Твоя телесная оболочка и твоя духовная суть только в нерасторжимом единстве могли служить делу позитивизма в окружающем мире. Свет есть не что иное, как разреженный и одухотворенный огонь. А ты — ты будешь так лучезарна!
XLII
Когда я, подвергнув испытанию преданность Шевалье, начала искусно взывать к его совести, он опять пообещал прекратить свои ночные прогулки:
«Я клянусь тебе всем для меня святым, что больше не изменю Абеляру».
Уверяя меня самым решительным образом, что его можно признать только лишь жертвой, он показал мне свое тело, серебристое от шрамов.
«Смотри, что сделал со мной этот подонок. Я родился на свет, чтобы страдать! Я более сир, чем само одиночество, более неприкаян, чем само забвение, я гаже гнили и тлена. Утешь меня!»
В унынии Шевалье мрачнел — точно чернели лучи солнца, вдруг ставшего холодной звездой. Но как недолги были его разочарования!
«Больше всего мне жаль Абеляра. Он не сказал мне ни слова, но представляю себе, что он думает. Он так слаб, его ничего не стоит сломить. Я уверен, он не смеет жаловаться из страха, что я рассержусь и порву с ним. Я сам себе противен. Паразит я первостатейный. Приживал и кровосос».
Абеляр прислал мне письмо, написанное тонкой кисточкой на фарфоровой чашечке:
«Насколько мне стало известно, акушер сомневается. Я уверен, что он не повредит вам во время родов. Никому не разрушить созданное самой Природой. Позвольте мне выразить восхищение вашей непоколебимой стойкостью».
Как редко люди науки, вроде этого акушера, обладают подлинно научным умом! Посмотришь на них с их сединами и морщинами — как нелепо пропитаны они насквозь грубым рационализмом!

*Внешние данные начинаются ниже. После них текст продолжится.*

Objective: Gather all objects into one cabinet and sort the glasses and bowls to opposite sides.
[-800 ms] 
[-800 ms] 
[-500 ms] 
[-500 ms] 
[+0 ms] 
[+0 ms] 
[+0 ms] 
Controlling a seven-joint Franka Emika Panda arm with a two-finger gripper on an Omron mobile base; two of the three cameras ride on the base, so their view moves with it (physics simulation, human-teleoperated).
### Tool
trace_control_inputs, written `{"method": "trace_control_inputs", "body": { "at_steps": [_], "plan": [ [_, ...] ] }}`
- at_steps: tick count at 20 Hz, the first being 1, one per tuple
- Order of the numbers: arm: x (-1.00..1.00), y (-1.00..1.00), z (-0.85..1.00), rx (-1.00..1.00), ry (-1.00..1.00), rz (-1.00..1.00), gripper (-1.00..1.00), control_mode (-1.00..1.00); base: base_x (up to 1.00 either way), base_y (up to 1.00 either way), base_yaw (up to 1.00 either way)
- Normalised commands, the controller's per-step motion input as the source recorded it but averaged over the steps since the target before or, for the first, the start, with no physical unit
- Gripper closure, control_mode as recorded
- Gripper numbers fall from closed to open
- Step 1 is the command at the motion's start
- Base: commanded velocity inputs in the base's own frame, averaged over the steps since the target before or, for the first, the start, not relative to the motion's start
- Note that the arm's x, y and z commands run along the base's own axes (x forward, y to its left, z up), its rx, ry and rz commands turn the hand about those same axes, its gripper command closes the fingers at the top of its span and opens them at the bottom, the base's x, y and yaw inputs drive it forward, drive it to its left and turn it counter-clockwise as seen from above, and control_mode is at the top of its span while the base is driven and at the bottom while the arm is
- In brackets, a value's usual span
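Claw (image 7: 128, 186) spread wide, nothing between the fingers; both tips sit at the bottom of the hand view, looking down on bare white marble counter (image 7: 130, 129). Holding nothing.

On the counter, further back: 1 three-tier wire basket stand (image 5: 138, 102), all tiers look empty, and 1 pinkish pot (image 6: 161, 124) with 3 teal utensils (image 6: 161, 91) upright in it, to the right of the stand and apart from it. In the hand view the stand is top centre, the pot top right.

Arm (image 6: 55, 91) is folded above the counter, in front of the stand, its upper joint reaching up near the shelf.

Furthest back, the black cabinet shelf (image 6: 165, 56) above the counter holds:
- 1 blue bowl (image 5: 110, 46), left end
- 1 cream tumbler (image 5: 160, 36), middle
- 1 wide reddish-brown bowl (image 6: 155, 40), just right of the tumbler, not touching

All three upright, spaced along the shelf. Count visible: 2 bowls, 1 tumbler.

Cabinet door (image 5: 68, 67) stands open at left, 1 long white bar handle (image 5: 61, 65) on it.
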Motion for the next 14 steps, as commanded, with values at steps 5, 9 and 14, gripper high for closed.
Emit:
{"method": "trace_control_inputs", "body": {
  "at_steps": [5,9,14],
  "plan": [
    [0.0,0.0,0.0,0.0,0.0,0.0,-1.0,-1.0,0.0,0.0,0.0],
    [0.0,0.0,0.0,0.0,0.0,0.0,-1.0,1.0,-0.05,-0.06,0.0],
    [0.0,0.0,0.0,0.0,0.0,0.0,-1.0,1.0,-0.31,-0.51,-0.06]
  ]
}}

Мне приснилось в ту ночь, что ты вела меня, держа за руку, по улице, на которой было множество кафешантанов. Стальная львица подкралась к нам, прыгнула как-то странно и застыла в геральдической позе. Крошечная всадница поднесла нам с тобой бочонок, пробитый стрелой.
XLIII
За неделю до твоего рождения я видела сон, в котором ты говорила на языке птиц. Ты стояла на высокой башне, одетая девой-философией, с факелом в руке. На туго натянутом канате сами собой удерживались в равновесии стул и пищаль. На террасе ученая женщина в высокой докторской шапочке начищала золотые монеты и одну за другой складывала их к подножию башни. Когда она закончила свою работу, пищаль сама выстрелила, и твой факел рассыпал во все стороны золотые искры.
Я была уверена, что ты говорила на языке звуков, на языке, основанном исключительно на ассонансах, на языке птиц. И я знала: не буквальный смысл будешь ты воспринимать, но дух всего сказанного и написанного.
Шевалье же, у которого в голове гулял сильнейший ветер, истолковал мой сон по-своему, столь же сентиментально, сколь и поверхностно:
«На берегу ручья мы слышим щебет твоей балерины, улетающей с пеной волн».
Еще приснился мне в другую ночь маленький человечек, нагой, как истина; сидя на природном камне мудрости, он учил тебя изначальному языку, источнику всех существующих наречий. То был язык, служивший Адаму, когда он нарекал все сущее, язык птиц, язык, который был заложенным в нас инстинктом и голосом Природы.
«Если ты будешь и дальше рассказывать мне сны вроде этого, придется сказать, что ты изрядная бестолочь, хоть и всезнайка».
Когда я излагала самые разумные свои мысли, Шевалье, становясь вдруг циничным и глупым, только зубоскалил. Но я узнала, что сны мои он пересказывал своему другу, когда увидела акварель, написанную Абеляром для меня. Три Сына Солнца были изображены на ней, похожие, как три капли воды, с тремя разными подписями: «дипломатический язык», «придворный язык» и «универсальный язык».
В ту ночь, оттого что тоска нахлынула на меня, я играла на пианино, как Бенжамен когда-то, и музыка вознесла меня в головокружительную высь, к горним вершинам истины.
XLIV
Шевалье было не занимать ума, потому он и выносил бремя излишеств, неизбежных при его разгульной и беспорядочной жизни. И все же, утверждая порой, что чего-то не «разумеет», он неосознанно чувствовал: Природа «разумеет всегда».
«Вот ты думаешь, что изначальный язык, которым будет владеть твоя дочь, уже понимают животные. Что за вздор! Лично я могу поклясться, что говорю как думаю».
Вот почему он сплошь и рядом изъяснялся так, будто предпочитал нагой истине до блеска отшлифованный обман. Он находил удовольствие в завуалированной лести и угодливом притворстве.